-------- MATERIAL FOR THIS EXERCISE --------
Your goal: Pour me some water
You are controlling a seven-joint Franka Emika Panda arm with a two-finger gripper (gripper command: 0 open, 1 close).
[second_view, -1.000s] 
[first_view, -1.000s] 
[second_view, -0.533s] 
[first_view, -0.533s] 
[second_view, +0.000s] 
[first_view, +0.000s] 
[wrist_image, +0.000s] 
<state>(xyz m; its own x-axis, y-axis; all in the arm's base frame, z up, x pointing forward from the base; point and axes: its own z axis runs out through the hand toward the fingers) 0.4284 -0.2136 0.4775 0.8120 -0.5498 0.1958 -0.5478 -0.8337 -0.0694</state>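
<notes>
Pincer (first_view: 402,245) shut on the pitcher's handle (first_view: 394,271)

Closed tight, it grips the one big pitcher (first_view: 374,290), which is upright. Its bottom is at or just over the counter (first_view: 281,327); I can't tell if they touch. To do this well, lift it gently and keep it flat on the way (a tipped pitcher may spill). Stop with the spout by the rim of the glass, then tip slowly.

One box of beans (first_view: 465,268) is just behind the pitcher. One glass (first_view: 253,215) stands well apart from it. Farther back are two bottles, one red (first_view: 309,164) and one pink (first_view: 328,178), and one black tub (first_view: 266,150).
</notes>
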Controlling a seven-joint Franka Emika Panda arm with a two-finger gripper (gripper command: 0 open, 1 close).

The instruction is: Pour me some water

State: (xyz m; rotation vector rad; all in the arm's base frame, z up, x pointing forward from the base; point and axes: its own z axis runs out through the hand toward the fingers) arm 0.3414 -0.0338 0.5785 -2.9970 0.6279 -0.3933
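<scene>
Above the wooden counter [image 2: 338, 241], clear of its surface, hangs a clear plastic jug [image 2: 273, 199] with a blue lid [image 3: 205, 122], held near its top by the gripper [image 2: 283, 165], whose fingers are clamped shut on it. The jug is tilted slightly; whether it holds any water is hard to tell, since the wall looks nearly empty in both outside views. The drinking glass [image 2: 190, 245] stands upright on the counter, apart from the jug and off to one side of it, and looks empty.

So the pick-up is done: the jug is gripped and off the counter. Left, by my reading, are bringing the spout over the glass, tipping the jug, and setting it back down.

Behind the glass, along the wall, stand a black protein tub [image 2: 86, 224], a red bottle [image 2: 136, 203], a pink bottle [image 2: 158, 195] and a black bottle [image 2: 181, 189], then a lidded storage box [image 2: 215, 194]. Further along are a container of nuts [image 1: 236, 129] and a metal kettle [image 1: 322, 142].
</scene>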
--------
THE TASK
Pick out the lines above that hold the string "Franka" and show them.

SOLUTION FOR THIS PROBLEM
You are controlling a seven-joint Franka Emika Panda arm with a two-finger gripper (gripper command: 0 open, 1 close).
Controlling a seven-joint Franka Emika Panda arm with a two-finger gripper (gripper command: 0 open, 1 close).

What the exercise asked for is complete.